There are 1000 megabytes in a gigabyte. There are 1000 gigabytes in a terabyte. And there are 1000 terabytes in a petabyte. The Internet Archive has been archiving the entire Internet since 1996, and now contains nearly two petabytes of information – more than even the world’s largest library.
Among that ocean of information is a huge archive of copyright-free and copyright-expired movies. Last week, I browsed the Moving Image Archive and treated myself to a string of films from the dawn of cinema.

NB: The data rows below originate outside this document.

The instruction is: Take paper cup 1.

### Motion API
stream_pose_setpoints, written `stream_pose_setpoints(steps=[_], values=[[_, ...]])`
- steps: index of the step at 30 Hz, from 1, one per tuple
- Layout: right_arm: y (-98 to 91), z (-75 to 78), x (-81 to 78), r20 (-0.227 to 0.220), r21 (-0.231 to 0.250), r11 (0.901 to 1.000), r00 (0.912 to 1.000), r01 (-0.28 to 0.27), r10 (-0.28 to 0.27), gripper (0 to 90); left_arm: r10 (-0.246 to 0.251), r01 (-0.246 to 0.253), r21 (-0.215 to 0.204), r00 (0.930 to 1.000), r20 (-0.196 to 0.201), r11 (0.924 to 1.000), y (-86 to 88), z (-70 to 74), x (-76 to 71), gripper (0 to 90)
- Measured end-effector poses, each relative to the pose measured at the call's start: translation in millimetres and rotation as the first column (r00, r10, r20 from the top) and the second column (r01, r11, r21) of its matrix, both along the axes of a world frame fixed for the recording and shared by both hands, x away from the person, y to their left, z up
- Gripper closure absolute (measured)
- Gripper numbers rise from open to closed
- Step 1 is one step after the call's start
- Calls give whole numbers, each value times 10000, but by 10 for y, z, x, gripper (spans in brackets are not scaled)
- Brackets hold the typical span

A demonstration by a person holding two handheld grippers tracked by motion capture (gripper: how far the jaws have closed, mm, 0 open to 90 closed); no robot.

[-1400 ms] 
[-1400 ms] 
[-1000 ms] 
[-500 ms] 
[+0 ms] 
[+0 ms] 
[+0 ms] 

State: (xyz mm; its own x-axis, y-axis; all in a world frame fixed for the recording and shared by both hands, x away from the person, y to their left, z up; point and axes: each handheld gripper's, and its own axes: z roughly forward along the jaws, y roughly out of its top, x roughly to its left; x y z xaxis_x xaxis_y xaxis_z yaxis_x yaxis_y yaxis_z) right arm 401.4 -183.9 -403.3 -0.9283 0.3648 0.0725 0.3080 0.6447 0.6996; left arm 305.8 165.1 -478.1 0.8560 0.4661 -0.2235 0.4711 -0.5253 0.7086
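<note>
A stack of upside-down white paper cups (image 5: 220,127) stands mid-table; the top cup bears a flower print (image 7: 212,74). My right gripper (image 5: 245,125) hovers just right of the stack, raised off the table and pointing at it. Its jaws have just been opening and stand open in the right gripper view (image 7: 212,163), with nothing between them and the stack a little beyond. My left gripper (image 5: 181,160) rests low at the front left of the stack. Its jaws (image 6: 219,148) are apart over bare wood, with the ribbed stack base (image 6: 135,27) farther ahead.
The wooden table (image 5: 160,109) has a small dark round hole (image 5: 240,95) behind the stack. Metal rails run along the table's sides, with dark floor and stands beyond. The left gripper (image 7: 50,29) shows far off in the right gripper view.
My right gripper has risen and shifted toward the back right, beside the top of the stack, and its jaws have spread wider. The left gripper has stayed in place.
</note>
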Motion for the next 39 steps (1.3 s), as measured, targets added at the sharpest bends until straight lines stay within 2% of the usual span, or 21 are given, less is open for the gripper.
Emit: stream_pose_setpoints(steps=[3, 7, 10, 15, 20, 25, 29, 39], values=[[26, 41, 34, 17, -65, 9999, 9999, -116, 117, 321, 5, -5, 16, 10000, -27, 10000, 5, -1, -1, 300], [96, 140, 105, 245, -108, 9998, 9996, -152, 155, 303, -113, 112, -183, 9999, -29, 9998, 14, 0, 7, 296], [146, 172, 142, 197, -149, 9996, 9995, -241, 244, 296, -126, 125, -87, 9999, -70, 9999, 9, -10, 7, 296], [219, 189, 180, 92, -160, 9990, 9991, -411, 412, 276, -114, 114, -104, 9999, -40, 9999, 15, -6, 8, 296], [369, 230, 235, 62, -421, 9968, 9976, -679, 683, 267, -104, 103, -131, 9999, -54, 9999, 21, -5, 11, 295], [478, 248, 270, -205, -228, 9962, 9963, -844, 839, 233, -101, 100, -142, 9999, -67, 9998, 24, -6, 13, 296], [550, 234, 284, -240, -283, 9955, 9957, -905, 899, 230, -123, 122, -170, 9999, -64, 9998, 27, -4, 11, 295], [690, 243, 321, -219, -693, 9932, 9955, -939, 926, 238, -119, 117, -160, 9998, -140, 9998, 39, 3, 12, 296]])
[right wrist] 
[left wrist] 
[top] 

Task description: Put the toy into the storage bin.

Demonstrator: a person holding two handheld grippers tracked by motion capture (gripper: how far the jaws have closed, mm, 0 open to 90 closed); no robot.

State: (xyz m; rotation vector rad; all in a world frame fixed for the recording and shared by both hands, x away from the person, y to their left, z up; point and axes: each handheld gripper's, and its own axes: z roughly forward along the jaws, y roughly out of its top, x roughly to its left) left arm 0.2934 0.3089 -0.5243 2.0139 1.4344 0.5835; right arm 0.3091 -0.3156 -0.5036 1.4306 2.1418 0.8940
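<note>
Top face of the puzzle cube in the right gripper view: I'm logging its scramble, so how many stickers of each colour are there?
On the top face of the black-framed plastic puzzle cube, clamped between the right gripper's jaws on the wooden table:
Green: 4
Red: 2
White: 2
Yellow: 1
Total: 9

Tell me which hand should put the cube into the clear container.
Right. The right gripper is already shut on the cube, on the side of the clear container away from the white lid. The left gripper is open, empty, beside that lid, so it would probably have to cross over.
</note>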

I started with Le voyage dans la lune, a short film created in 1902 by Georges Méliès. Méliès created a number of special effects that are still used today, and is credited as the first person to use celluloid to tell self-contained stories.
With my appetite whetted, I spent the next few hours downloading and absorbing Buster Keaton, Charlie Chaplin, Fritz Lang, The Man With a Movie Camera, Battleship Potemkin, Nosferatu – and a few Merrie Melodies along the way.
These golden oldies are a pleasure to experience on two levels. First, because they are oddly familiar. The styles and stories, the idioms and issues that characterize the range of cinematic possibility as we perceive it today, were nearly all present from the very beginning. And secondly, never mind the historical interest, they are just wonderful films on their own terms – a great joy to watch.